Recent Metallica albums, such as ‘Hardwired… to Self-Destruct’ and ‘Death Magnetic,’ have showcased a distinct formula that’s easily identifiable. If AI could create music and was given the task of crafting a Metallica album, it would likely be one of the easiest projects to undertake. The band’s unique and recognizable sound has evolved over the years, with recent albums building on their signature style. From the heavy riffs and booming drums to melodic interludes and introspective lyrics, Metallica’s sound is instantly distinguishable. ’72 Seasons’ is no exception, showcasing the band’s classic elements while also exploring new and exciting directions. The album’s intense energy, thought-provoking lyrics, and powerful musicianship serve as a testament to Metallica’s enduring talent and creativity.
Assessing ’72 Seasons’ on a song-by-song basis might seem a bit futile, as the 12-track album doesn’t stray too far from the band’s established sound. In many ways, it’s an extension of their previous album, ‘Hardwired… to Self-Destruct,’ with a focus on heavy metal. The lyrics remain potent and intense, although not as raw and unrelenting as on their controversial 2003 album, ‘St. Anger.’ While ’72 Seasons’ doesn’t necessarily break new ground for Metallica, it’s still a solid and consistent offering that will satisfy longtime fans of their heavy and unyielding sound.
Examining the individual members of Metallica, it’s clear that ’72 Seasons’ is heavily influenced by James Hetfield’s contributions. The lyrics are built on his riffs, and he serves as the driving force behind the album’s sound. Though Lars Ulrich’s primary role may appear to be drumming, his drums actually serve to complement Hetfield’s riffs. Ulrich’s true value lies in the production realm, where he truly excels. As seen in previous albums like ‘Death Magnetic’ and ‘Hardwired… to Self-Destruct,’ his ability to navigate the band’s intricate sound is unmatched, as a producer, of course.

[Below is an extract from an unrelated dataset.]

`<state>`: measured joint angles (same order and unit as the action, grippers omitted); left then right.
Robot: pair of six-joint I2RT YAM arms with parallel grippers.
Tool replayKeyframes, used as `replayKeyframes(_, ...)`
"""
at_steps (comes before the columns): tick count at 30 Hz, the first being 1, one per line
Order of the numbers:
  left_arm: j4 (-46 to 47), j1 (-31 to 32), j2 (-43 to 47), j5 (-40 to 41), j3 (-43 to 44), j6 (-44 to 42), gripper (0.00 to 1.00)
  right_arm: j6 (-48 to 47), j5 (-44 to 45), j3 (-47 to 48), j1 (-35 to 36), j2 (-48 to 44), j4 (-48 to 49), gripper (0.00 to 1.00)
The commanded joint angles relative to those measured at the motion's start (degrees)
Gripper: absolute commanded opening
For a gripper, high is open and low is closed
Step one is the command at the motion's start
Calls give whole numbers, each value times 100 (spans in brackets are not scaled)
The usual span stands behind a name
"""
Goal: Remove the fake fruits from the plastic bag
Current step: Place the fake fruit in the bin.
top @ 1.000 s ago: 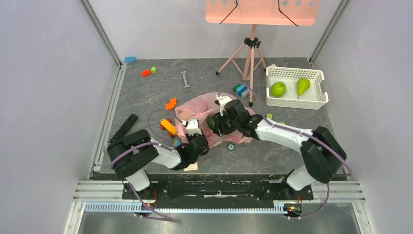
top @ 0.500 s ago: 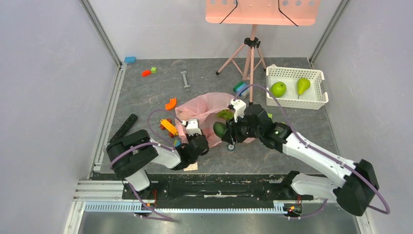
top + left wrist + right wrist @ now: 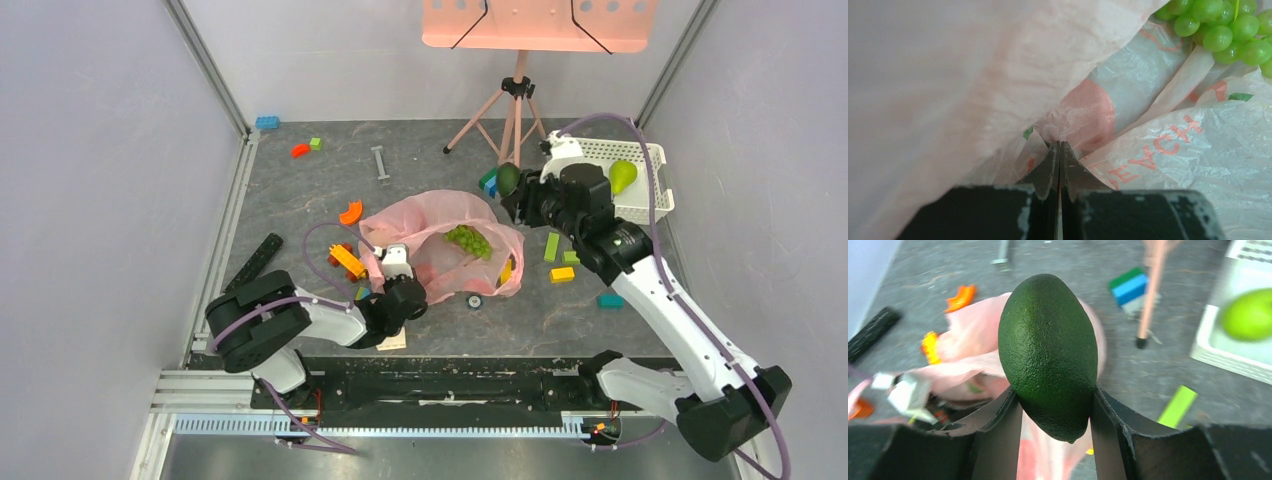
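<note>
The pink plastic bag (image 3: pixel 430 225) lies crumpled mid-table with green grapes (image 3: pixel 468 240) showing in its mouth. My left gripper (image 3: pixel 398 268) is shut on the bag's near edge; in the left wrist view its jaws (image 3: pixel 1060 146) pinch a fold of the bag (image 3: pixel 1158 150), with the grapes (image 3: pixel 1223 25) beyond. My right gripper (image 3: pixel 512 188) is raised behind the bag and left of the basket, shut on a dark green avocado (image 3: pixel 508 178). The right wrist view shows the avocado (image 3: pixel 1048 350) upright between the fingers (image 3: pixel 1003 425), above the bag (image 3: pixel 973 335).
A white lattice basket (image 3: pixel 645 205) at the back right holds a green pear (image 3: pixel 622 175) and a green apple (image 3: pixel 1248 315). A pink tripod (image 3: pixel 515 110) stands just behind the right gripper. Building blocks (image 3: pixel 551 246) lie scattered around the bag, and a black bar (image 3: pixel 255 262) lies at the left.
The right arm has lifted the avocado out of the bag and carried it back and right toward the basket. The grapes now show in the bag. The left gripper has kept its hold.
</note>
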<state>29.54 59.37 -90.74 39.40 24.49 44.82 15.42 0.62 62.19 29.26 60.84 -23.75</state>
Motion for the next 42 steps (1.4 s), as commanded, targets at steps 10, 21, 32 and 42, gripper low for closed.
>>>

Kirk Hammett, however, doesn’t bring anything new to the table. His guitar tone and solos remain consistent, and no groundbreaking innovations are present. As for Rob Trujillo, it’s well-known that he doesn’t have much input in songwriting and production. Nonetheless, he does have a standout bass intro in ‘Sleepwalk My Life Away,’ reminiscent of KISS’s ‘I Was Made For Loving You.’ This bass-centric approach has become a signature feature of albums featuring Trujillo.
Overall, is ’72 Seasons’ an enjoyable album? Absolutely. It’s a classic representation of Metallica’s modern era. It’s impressive that they’re still creating music despite their age, and it bodes well for the future. When ‘Death Magnetic’ was released, it was described as a ‘modern Justice album,’ a phrase that’s equally fitting for ’72 Seasons.’ Three albums in a row share a similar sound, and while nothing radical is promised by Metallica, this sound still resonates with fans. However, a significant change may be necessary for their next album.
Metallica’s history has seen various shifts in style and sound: progressive metal with ‘Justice,’ pop-metal with the ‘Black Album,’ and a more mainstream rock approach in the ‘Load’ and ‘Reload’ albums. It seems likely that a major change is inevitable for their next album, and if they don’t make this shift, fans might not respond as positively. Metallica has a long-standing tradition of reinventing themselves, and it’s this evolution that has kept them relevant and successful over the years. We can only hope that their next album continues this legacy of innovation and growth, ensuring that Metallica remains a powerhouse in the heavy metal world.